Otto Ludwig Binswanger (born October 14, 1852 in Scherzingen, Münsterlingen , Switzerland ; † July 15, 1929 in Kreuzlingen , Switzerland) was a Swiss psychiatrist and neurologist who can be attributed to the direction of neuropsychiatry .

Life

Binswanger came from an originally Bavarian family, from which several well-known psychiatrists emerged, see Binswanger disambiguation . He was the son of Ludwig Binswanger the Elder. Ä. , the founder of the Bellevue sanatorium in Kreuzlingen, Switzerland, and the uncle of the founder of Daseinanalysis Ludwig Binswanger .

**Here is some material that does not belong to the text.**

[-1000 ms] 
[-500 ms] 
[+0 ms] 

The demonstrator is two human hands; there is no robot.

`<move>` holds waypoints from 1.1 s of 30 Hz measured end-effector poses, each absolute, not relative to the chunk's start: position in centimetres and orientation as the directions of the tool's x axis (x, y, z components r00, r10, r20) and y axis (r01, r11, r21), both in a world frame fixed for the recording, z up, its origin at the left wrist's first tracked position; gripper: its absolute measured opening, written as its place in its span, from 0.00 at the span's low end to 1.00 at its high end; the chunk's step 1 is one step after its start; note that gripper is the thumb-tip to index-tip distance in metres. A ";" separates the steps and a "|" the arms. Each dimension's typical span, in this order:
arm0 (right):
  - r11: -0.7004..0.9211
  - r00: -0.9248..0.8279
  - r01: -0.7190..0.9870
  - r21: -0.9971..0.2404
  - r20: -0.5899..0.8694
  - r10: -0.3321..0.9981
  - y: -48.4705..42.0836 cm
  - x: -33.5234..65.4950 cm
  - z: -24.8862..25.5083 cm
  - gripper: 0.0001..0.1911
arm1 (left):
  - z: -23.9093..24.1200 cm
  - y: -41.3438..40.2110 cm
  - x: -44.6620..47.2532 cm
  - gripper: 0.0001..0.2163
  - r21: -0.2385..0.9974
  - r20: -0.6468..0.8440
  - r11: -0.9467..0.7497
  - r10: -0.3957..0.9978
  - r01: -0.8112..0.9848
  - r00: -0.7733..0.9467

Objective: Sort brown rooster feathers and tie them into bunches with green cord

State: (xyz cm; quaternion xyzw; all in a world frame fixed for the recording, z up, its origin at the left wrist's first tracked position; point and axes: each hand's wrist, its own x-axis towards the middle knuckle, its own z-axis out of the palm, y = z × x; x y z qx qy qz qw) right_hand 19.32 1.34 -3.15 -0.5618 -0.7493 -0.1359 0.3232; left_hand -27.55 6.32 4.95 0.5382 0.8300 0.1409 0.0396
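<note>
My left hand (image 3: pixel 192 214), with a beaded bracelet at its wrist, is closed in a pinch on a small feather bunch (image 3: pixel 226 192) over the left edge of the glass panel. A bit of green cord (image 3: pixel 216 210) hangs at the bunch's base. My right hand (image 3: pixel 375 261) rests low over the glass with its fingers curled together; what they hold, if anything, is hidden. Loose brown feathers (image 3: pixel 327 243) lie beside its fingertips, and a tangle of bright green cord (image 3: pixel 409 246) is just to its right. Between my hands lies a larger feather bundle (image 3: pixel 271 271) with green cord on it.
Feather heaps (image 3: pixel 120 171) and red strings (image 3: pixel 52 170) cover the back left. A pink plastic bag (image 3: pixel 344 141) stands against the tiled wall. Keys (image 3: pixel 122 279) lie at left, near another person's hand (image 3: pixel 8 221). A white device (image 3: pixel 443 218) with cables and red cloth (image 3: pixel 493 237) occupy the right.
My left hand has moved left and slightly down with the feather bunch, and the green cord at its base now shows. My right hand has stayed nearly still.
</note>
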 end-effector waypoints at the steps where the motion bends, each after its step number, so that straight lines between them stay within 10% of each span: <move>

He studied medicine in Heidelberg , Strasbourg and Zurich . In Heidelberg he joined the Corps Suevia Heidelberg , in Zurich he became a Tigurine . After receiving his doctorate in 1877 on the subject of trophic disorders in the mentally ill , he worked for nine months in the Kreuzlingen sanatorium of his father Ludwig Binswanger, then as an assistant in Vienna under the brain anatomist Theodor Meynert and from 1877 in Göttingen at the psychiatric clinic under Ludwig Meyer . He then worked at the Pathological Institute in Breslau until he was appointed to the Charité Psychiatric and Nervous Clinic in Berlin as a senior physician under Carl Friedrich Otto Westphal , where he completed his habilitation in 1882 with a thesis on brain malformations. After he had received the German license to practice medicine by decree due to his extraordinary scientific qualifications, he was - barely 30 years old - in 1882 appointed to Jena as director of the state hospital and the position of extraordinary professor of the psychiatric university clinic. In 1891 he was appointed full professor of psychiatry and headed the psychiatric university clinic until his retirement on October 1, 1919. Binswanger was elected prorector of the University of Jena in April 1911 , and held two positions at the Jenaer (summer semester 1900 and 1911/1912) University, the office of rector and received the title of medical council and finally that of the secret medical council. One of his well-known patients was Friedrich Nietzsche , others the (later) writers Hans Fallada and Johannes R. Becher .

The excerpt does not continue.